▶ [ABOUT THIS TASK] Please, without the pictures, retype exactly the lines from the start of the material through the line that holds "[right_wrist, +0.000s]".

══════════

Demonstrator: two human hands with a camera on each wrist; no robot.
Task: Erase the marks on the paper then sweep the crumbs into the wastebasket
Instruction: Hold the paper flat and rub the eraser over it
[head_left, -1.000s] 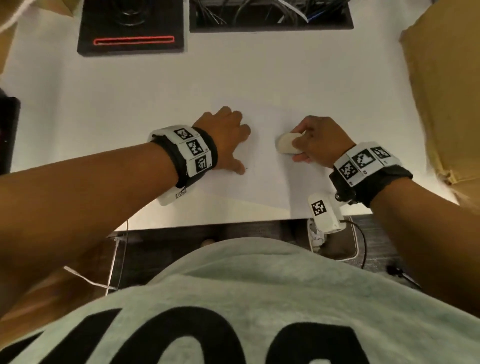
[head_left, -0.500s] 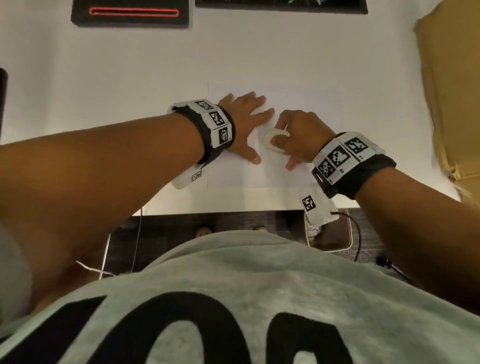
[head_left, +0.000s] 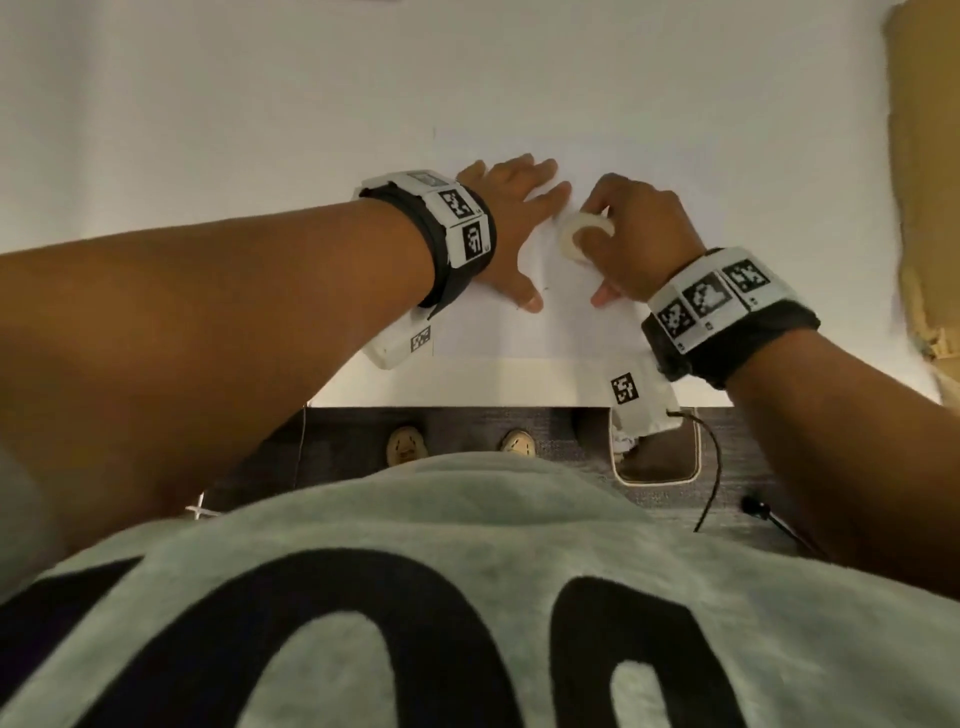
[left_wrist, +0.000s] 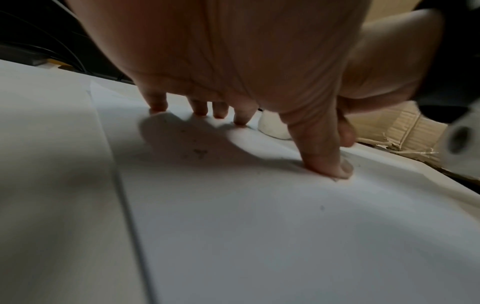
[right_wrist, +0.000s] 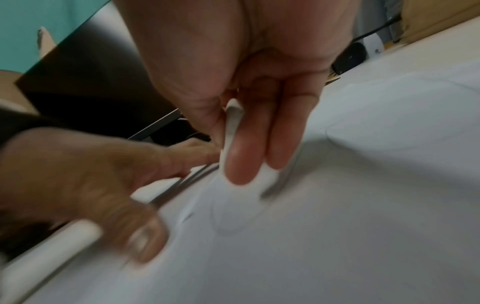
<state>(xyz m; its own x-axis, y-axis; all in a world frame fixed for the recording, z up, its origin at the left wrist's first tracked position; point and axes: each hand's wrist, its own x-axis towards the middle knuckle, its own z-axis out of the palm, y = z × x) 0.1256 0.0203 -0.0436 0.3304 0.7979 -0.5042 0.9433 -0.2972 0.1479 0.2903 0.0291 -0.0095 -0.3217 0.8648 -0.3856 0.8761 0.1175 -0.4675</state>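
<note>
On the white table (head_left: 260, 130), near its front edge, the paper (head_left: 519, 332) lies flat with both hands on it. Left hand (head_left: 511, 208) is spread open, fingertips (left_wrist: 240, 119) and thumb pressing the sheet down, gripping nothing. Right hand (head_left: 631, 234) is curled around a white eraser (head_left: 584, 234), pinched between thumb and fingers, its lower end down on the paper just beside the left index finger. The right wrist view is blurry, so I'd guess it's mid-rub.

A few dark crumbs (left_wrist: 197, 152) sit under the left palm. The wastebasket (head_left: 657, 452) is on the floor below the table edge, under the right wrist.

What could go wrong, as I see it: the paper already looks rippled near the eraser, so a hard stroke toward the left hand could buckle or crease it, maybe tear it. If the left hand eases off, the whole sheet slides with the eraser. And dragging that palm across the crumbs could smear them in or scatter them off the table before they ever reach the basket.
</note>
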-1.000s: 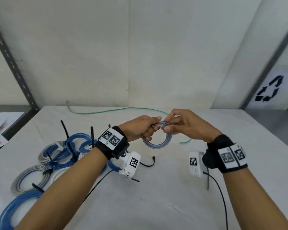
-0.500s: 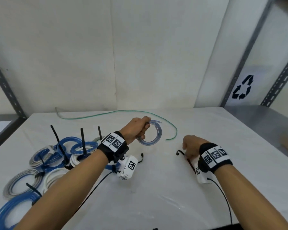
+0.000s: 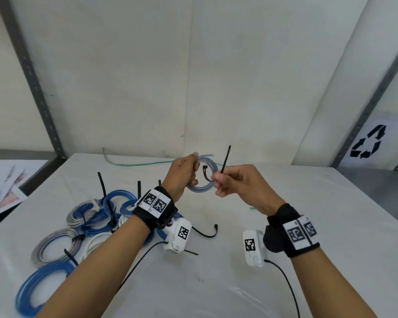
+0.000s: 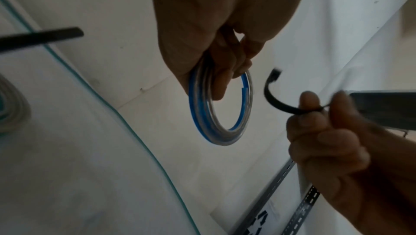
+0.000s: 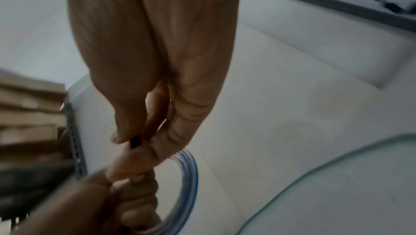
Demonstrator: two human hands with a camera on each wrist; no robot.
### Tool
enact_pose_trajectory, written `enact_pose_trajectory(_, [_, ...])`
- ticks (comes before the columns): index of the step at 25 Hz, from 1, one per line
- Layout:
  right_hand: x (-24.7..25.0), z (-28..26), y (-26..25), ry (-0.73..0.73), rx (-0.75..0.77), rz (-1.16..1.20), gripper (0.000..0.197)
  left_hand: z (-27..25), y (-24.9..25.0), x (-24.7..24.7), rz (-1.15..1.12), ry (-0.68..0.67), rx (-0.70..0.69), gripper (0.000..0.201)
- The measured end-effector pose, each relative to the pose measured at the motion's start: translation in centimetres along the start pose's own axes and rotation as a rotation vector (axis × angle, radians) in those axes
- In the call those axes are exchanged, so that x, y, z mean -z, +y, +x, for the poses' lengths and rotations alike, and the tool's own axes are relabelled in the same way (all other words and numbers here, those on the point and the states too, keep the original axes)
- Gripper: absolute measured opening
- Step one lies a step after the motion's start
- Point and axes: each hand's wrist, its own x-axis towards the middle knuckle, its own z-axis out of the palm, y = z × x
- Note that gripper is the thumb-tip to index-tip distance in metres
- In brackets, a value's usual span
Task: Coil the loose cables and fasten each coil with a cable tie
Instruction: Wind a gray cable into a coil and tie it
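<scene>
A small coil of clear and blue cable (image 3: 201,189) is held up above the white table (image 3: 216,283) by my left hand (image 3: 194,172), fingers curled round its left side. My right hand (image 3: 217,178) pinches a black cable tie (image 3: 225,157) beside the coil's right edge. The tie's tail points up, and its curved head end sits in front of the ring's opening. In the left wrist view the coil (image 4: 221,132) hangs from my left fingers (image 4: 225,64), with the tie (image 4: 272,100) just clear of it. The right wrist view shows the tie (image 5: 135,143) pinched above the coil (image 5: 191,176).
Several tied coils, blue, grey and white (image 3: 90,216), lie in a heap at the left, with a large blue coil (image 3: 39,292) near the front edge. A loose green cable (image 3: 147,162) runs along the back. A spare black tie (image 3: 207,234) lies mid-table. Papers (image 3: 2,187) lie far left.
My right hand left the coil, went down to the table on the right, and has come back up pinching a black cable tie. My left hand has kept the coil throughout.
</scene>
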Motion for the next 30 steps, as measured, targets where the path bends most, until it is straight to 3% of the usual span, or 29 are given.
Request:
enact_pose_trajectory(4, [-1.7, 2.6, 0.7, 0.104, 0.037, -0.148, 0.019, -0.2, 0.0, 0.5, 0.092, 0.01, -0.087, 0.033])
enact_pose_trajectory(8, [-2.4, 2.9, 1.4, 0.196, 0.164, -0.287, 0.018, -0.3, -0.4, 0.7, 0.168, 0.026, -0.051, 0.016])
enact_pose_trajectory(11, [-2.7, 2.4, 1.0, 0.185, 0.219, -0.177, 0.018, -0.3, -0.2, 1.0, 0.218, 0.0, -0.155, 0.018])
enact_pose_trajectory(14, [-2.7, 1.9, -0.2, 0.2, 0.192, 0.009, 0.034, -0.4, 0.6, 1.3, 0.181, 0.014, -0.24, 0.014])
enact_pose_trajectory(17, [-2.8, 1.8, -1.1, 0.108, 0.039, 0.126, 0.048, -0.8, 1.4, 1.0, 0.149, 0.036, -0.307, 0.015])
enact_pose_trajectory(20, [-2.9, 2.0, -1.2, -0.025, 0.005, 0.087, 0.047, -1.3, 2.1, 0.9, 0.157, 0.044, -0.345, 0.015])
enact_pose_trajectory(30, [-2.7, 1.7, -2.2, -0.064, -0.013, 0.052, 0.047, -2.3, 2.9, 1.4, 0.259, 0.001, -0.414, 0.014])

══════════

▶ [EXERCISE OUTPUT]
Demonstrator: two human hands with a camera on each wrist; no robot.
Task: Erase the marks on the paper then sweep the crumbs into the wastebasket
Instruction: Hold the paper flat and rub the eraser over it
[head_left, -1.000s] 
[head_left, -0.500s] 
[head_left, +0.000s] 
[left_wrist, +0.000s] 
[right_wrist, +0.000s] 

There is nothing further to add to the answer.